*Work required*: Here the job is to return only the lines of the material, exactly, from the first one to the line with "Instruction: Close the".

<<<<

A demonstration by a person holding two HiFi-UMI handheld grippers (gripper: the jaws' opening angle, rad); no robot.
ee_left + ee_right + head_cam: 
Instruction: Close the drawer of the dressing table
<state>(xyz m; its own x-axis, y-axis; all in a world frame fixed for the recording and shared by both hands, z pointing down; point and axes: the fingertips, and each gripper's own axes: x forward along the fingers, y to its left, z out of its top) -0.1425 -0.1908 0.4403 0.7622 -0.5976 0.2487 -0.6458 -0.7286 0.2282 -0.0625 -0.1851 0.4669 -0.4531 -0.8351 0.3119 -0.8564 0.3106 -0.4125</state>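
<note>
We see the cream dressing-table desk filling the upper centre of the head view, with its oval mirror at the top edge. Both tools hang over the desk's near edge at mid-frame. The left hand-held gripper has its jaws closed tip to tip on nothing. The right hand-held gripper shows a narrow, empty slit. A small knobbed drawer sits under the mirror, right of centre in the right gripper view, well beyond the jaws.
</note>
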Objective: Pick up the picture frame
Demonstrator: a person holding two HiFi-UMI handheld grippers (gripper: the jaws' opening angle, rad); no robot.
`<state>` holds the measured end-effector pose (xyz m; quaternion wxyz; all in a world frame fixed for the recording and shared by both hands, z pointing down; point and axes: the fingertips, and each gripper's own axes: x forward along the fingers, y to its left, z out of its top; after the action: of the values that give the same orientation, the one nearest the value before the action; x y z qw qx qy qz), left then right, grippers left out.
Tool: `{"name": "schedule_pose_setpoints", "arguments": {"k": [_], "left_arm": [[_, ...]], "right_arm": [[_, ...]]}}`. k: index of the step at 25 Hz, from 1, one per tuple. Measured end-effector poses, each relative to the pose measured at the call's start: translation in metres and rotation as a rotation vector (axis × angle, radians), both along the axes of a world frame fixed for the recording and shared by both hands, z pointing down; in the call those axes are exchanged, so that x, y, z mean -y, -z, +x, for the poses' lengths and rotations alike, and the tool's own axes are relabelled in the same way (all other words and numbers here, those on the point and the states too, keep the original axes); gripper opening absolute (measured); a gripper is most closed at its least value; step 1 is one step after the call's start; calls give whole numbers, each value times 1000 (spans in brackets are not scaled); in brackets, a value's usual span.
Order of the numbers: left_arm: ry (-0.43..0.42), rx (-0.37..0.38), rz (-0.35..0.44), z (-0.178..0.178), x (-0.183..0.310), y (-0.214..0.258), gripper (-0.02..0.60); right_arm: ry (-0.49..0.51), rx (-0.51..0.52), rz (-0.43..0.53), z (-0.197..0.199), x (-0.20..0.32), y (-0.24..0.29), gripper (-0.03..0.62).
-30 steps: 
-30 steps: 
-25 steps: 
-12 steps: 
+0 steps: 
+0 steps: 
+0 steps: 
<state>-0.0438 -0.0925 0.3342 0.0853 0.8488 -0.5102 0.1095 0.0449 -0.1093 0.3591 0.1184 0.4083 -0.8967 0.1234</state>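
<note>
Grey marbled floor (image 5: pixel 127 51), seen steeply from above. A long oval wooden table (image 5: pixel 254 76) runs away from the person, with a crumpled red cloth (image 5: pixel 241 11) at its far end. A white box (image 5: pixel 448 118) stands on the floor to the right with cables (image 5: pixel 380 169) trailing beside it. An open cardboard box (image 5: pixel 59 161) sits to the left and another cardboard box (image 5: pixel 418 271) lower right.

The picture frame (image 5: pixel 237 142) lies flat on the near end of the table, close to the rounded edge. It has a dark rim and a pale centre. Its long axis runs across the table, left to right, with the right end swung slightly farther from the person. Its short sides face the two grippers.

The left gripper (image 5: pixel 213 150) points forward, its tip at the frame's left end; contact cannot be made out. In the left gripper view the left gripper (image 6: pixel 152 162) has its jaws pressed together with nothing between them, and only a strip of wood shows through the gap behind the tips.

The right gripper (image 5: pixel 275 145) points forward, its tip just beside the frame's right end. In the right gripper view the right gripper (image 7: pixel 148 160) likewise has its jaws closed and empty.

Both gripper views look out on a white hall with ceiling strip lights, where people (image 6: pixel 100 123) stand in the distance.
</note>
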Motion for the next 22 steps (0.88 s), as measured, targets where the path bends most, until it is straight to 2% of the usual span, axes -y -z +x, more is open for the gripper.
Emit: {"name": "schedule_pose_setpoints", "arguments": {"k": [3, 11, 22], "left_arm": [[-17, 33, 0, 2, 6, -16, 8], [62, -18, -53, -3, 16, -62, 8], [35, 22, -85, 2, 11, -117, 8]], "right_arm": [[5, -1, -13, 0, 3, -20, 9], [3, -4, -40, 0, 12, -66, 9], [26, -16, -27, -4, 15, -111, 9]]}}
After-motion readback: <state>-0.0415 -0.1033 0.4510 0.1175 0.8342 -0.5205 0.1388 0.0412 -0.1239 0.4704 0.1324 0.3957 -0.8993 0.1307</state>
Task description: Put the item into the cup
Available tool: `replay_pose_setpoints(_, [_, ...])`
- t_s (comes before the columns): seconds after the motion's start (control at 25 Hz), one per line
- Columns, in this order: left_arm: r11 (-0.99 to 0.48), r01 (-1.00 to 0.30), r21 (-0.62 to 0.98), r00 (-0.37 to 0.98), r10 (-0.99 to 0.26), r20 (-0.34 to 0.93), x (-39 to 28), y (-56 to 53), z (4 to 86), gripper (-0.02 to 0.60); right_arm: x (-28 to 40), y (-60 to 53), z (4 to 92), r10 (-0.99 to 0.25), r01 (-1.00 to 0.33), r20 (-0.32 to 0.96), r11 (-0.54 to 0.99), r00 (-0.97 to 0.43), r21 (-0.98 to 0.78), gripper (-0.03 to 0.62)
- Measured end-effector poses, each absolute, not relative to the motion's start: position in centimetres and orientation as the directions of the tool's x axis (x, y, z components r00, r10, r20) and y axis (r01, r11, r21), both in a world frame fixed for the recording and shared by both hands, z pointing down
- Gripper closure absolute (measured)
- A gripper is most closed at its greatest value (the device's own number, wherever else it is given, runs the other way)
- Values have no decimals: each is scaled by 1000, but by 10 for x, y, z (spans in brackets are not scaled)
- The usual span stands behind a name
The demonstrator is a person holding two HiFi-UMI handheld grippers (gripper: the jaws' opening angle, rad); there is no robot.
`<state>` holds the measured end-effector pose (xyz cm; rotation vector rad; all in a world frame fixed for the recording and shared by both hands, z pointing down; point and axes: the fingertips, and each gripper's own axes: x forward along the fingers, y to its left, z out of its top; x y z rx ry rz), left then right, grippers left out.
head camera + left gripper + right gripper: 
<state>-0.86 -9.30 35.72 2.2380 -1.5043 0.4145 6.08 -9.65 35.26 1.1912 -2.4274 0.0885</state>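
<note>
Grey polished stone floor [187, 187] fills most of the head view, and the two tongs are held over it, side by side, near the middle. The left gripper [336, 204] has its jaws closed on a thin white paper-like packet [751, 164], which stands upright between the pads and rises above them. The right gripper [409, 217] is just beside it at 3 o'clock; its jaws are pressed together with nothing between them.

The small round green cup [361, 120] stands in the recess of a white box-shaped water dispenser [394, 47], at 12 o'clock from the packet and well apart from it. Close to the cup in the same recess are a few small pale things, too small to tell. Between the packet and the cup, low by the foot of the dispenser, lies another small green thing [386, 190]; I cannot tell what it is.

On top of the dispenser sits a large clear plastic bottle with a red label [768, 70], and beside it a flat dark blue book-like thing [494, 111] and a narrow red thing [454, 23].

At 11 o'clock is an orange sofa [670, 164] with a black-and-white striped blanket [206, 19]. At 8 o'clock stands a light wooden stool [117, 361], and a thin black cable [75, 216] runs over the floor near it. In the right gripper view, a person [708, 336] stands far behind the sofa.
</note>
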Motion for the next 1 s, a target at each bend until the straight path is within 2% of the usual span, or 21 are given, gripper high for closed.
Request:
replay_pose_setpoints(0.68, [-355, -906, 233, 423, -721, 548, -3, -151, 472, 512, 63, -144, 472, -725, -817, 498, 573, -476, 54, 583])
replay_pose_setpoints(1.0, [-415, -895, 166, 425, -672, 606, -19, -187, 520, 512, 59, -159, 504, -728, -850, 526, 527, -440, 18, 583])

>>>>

*Solved problem*:
A demonstration by a person holding two HiFi-UMI handheld grippers (gripper: the jaws' opening angle, rad); no robot.
ee_left + ee_right + head_cam: 
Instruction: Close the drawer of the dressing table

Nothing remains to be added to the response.